§ Work required
Within the data that follows, how many lines contain the word "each"? Reply with only the number.

§ Source material
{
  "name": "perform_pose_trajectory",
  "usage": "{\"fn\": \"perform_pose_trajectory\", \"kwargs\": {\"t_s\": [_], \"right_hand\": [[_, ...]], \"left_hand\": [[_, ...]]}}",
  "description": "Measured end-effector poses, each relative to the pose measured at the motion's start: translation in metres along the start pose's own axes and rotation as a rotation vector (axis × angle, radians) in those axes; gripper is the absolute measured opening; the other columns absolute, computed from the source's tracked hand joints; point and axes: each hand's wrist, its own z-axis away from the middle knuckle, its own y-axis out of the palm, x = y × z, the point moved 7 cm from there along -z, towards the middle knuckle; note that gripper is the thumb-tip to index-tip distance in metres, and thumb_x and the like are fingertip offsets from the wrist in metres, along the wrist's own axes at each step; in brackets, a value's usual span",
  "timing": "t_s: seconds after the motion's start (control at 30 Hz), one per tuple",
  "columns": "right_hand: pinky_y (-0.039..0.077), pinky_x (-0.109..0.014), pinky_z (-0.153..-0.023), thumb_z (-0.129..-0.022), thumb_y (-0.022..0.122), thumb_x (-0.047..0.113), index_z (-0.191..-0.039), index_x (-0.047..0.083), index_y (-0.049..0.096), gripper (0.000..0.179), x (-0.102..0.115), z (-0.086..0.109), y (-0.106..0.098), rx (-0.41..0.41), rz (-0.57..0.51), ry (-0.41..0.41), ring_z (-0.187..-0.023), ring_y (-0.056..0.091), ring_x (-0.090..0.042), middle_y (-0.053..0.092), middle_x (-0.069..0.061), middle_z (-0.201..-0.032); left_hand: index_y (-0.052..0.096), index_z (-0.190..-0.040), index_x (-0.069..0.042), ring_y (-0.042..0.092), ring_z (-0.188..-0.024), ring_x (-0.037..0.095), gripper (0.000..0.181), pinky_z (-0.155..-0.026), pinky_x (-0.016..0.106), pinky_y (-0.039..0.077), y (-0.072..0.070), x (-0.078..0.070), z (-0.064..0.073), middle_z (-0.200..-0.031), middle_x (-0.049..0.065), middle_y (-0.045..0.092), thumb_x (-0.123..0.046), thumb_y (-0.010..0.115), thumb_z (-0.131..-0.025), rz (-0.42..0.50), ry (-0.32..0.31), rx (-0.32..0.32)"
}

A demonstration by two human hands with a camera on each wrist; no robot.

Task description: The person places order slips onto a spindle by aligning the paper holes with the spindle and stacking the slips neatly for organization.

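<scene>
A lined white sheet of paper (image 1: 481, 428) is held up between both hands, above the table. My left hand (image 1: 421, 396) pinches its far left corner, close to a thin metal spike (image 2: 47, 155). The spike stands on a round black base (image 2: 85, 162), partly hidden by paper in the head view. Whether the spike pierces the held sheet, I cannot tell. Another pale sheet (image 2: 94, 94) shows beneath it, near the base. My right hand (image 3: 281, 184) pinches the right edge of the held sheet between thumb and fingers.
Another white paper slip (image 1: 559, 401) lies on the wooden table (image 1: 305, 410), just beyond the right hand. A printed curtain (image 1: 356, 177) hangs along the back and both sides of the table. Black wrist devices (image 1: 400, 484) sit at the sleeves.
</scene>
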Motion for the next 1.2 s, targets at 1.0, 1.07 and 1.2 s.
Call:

§ Answer area
2